Try it >> Out of the entries that follow, copy each line containing "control".

==============================

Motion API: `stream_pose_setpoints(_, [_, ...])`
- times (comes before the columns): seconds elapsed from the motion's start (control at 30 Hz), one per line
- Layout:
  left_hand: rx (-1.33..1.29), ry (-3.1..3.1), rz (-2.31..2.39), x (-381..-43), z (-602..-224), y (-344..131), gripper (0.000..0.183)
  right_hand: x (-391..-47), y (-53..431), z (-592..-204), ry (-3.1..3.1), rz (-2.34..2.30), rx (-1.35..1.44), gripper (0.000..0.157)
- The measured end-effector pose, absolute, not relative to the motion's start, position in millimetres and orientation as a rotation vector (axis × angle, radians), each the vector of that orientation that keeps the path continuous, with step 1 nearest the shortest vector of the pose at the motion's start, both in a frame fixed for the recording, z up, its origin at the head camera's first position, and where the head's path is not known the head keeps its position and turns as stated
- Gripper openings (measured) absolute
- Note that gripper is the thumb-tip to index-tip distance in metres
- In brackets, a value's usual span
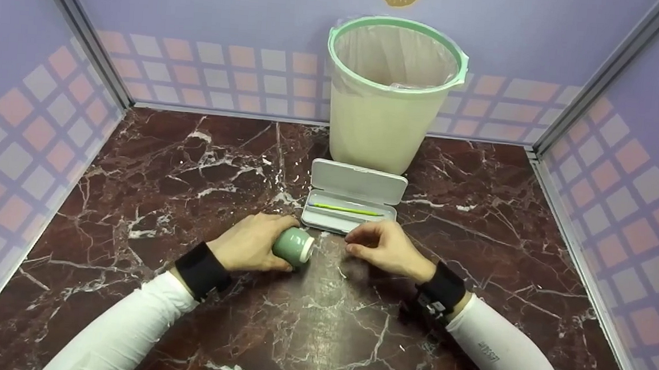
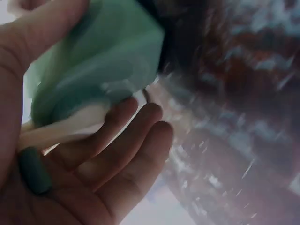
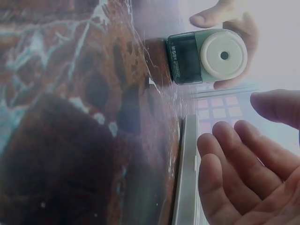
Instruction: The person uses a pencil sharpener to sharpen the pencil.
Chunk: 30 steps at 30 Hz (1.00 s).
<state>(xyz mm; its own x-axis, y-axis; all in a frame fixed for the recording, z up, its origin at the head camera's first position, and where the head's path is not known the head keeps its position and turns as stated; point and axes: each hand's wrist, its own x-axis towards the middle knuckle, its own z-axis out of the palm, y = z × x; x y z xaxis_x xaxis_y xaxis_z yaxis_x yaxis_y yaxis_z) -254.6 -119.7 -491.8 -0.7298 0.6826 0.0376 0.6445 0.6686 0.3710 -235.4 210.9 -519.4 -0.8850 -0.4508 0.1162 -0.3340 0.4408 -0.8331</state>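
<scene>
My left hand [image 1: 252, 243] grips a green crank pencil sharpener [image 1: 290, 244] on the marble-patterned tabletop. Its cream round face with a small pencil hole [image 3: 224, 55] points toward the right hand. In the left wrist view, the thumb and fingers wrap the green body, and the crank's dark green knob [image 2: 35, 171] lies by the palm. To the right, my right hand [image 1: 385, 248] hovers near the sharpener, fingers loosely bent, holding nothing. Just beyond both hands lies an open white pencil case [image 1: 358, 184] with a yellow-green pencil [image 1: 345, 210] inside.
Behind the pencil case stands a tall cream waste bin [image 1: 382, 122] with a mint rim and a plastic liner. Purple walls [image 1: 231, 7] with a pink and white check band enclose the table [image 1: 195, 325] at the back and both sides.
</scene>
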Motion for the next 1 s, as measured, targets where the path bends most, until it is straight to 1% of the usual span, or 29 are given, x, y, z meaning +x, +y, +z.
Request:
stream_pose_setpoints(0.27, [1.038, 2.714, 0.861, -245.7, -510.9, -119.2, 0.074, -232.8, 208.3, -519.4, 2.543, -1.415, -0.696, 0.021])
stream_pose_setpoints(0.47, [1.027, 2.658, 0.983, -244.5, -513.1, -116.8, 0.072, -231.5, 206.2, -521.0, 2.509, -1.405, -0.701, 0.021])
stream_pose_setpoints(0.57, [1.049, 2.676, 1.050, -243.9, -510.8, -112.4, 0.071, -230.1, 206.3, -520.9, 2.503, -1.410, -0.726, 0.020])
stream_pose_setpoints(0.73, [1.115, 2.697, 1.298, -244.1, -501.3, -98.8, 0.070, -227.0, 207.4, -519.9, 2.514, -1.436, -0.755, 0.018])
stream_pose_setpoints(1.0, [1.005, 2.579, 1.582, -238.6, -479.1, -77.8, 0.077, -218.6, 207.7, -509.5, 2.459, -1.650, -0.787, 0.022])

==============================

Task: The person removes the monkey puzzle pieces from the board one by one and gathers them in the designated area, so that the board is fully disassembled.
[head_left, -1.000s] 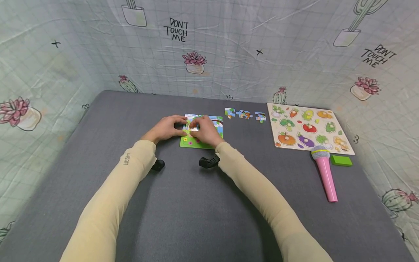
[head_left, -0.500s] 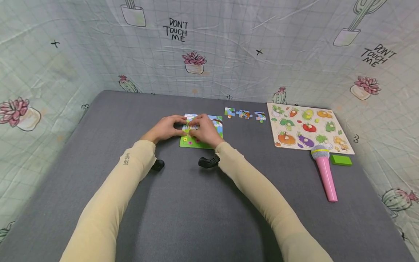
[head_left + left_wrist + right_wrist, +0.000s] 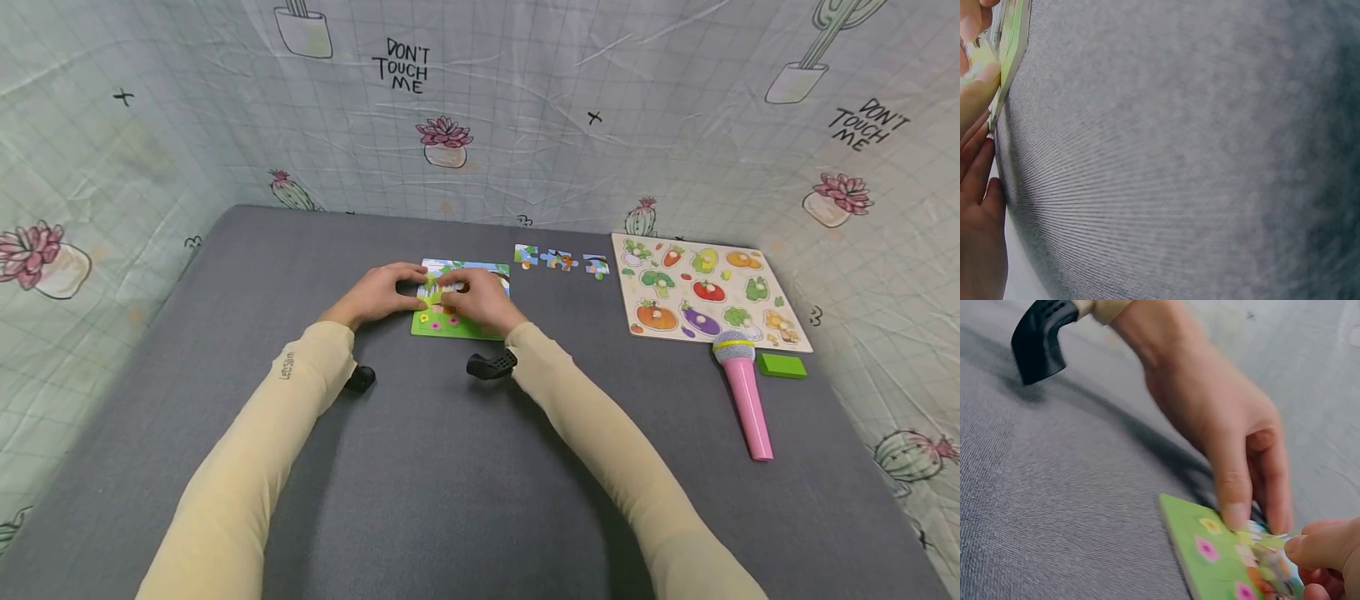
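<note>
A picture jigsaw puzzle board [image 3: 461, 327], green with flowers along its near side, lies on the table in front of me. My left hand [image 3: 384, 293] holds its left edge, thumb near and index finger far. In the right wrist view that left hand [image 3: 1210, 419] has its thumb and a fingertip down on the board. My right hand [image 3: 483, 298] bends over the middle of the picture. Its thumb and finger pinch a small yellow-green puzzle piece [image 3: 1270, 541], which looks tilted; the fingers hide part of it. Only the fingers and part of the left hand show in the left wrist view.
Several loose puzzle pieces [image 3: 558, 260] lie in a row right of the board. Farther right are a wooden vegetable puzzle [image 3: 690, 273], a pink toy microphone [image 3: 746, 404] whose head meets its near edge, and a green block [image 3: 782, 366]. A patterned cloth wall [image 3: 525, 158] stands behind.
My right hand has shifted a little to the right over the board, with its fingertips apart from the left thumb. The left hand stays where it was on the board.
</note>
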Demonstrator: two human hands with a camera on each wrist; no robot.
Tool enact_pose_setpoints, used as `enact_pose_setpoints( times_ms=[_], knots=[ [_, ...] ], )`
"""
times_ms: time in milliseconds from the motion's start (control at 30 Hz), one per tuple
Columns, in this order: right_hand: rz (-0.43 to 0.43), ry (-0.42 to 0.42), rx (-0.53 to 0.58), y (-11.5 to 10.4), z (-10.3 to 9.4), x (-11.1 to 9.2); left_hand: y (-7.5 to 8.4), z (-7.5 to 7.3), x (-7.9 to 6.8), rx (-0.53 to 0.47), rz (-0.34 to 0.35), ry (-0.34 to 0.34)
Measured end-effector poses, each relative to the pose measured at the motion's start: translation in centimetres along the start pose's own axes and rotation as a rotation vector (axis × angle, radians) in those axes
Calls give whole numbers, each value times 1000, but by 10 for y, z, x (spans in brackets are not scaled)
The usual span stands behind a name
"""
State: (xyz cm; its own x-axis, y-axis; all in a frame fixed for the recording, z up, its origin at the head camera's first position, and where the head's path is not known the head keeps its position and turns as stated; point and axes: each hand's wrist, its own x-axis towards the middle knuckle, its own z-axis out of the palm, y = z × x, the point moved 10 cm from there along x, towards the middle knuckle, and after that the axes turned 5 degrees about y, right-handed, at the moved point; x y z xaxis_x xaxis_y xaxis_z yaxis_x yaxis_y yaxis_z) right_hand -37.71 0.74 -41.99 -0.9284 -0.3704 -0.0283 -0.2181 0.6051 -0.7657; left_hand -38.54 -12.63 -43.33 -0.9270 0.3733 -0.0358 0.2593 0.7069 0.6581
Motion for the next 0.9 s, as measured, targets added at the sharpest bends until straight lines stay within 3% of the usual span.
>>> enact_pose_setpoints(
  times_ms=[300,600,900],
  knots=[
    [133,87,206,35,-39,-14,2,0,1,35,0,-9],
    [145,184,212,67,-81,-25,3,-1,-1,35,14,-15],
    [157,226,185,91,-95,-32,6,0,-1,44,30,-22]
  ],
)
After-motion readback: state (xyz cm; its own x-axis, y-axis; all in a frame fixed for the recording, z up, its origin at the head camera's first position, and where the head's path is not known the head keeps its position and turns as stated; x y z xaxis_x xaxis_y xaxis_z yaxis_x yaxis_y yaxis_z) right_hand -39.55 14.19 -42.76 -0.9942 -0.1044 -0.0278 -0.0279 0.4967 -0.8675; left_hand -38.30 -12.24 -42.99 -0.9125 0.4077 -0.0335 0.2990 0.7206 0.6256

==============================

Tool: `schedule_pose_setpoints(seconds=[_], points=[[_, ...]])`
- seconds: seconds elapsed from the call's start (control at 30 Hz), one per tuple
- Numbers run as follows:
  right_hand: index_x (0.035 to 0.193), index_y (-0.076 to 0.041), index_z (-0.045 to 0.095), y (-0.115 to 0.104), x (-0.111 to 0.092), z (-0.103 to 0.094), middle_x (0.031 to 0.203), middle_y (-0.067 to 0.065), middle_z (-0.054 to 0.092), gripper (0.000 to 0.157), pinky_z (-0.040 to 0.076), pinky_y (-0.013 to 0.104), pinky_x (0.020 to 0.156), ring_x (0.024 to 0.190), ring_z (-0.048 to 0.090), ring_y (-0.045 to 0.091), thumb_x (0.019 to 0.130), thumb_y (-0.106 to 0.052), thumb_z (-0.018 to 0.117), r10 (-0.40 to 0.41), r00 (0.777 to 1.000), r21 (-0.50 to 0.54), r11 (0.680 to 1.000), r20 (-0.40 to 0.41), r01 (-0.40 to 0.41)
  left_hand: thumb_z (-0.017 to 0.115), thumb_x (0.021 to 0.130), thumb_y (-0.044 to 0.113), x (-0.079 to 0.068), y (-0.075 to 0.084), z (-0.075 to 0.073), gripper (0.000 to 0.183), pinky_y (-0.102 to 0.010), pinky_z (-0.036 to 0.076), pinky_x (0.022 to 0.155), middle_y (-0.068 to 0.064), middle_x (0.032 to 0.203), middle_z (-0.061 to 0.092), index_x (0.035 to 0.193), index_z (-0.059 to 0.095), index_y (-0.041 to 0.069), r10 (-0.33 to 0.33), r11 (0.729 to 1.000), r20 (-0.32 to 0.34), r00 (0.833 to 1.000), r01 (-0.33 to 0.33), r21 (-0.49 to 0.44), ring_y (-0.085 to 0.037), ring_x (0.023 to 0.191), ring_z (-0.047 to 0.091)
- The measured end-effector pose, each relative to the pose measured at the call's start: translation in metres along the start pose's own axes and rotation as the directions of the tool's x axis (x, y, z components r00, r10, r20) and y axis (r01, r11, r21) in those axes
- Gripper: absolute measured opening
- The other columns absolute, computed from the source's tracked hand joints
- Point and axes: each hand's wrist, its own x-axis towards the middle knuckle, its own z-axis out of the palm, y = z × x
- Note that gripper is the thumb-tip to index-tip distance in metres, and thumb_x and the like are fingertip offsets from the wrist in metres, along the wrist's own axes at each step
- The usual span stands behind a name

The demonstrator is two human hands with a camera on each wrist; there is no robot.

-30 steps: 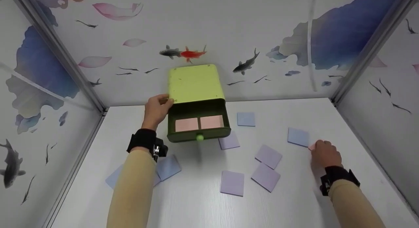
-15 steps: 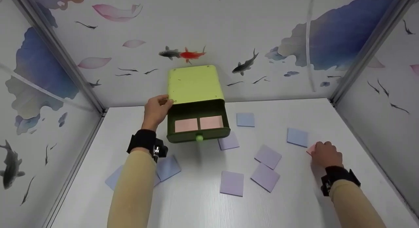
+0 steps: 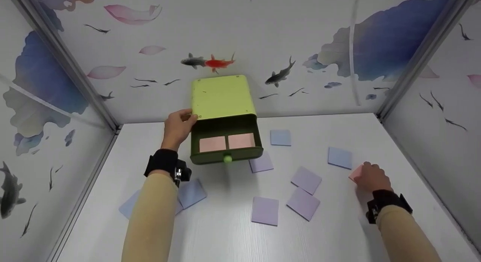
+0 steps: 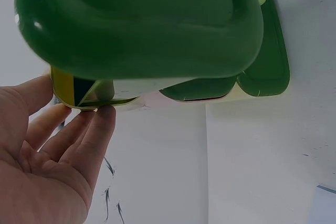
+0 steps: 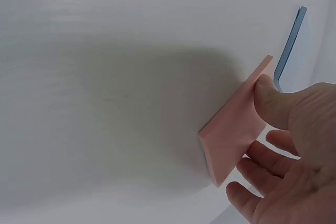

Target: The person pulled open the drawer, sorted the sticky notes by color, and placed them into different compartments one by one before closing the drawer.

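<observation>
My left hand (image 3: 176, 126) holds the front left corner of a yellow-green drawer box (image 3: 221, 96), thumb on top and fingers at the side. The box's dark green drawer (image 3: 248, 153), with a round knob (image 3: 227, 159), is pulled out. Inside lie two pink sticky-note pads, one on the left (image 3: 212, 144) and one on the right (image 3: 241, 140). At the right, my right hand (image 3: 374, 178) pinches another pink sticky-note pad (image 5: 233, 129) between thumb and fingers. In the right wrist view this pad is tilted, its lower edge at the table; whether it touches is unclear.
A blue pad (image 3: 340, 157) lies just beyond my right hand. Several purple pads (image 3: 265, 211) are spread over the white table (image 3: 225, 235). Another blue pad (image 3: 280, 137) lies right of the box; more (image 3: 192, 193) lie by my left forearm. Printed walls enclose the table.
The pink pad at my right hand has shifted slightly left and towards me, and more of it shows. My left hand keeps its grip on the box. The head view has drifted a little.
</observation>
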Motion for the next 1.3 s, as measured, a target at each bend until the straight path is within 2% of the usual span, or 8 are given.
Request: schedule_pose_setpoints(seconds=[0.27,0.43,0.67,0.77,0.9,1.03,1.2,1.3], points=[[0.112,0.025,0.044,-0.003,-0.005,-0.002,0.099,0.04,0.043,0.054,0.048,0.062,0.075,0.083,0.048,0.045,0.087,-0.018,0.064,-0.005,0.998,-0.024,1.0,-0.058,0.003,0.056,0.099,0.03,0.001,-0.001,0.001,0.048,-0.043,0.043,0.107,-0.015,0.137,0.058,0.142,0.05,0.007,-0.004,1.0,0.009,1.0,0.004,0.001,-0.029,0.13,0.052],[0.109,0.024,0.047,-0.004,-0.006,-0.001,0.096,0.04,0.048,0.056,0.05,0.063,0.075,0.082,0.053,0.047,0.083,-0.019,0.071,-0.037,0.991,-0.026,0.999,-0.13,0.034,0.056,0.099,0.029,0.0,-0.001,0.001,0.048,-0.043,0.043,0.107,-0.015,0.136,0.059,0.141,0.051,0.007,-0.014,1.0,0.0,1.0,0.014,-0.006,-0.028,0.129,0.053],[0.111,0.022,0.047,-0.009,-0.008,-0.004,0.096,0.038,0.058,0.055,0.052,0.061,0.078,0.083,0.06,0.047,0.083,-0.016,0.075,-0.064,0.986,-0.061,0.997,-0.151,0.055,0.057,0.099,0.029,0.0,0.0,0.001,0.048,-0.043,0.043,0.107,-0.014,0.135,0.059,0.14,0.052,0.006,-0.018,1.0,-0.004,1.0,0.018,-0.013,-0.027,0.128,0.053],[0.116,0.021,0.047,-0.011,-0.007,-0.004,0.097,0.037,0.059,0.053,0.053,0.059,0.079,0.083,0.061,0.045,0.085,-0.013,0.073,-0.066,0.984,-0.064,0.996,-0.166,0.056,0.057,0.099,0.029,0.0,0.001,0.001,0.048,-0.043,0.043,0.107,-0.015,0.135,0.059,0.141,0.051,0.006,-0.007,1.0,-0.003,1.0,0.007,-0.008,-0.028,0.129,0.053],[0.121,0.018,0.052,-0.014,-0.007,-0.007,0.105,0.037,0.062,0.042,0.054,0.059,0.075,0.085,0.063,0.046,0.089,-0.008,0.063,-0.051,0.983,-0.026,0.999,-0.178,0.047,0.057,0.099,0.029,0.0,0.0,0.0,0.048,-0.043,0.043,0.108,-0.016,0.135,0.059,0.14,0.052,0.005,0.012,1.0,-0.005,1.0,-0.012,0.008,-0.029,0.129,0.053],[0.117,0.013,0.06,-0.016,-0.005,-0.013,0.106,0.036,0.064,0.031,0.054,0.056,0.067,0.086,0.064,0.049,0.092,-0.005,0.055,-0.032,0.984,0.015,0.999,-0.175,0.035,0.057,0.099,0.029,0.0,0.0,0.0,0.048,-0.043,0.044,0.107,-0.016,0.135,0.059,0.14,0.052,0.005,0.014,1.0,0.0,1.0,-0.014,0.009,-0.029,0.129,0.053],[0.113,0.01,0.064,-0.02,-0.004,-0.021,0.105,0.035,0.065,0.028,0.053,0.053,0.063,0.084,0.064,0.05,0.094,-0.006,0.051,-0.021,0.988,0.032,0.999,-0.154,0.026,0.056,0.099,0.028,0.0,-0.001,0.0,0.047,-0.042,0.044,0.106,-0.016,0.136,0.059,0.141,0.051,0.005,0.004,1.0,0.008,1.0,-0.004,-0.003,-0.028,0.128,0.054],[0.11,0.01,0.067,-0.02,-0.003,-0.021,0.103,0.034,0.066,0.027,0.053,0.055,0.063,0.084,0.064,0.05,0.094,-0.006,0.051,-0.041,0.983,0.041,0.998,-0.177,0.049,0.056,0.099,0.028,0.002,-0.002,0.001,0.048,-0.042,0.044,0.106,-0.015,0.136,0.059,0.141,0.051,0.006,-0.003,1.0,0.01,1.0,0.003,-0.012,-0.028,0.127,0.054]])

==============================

Task solution >>
- times (comes before the columns): seconds elapsed from the motion's start (control at 30 Hz), one per line
times_ms: time in milliseconds from the motion's start (control at 30 Hz), one per tuple
- seconds: seconds elapsed from the call's start (control at 30 Hz), one per tuple

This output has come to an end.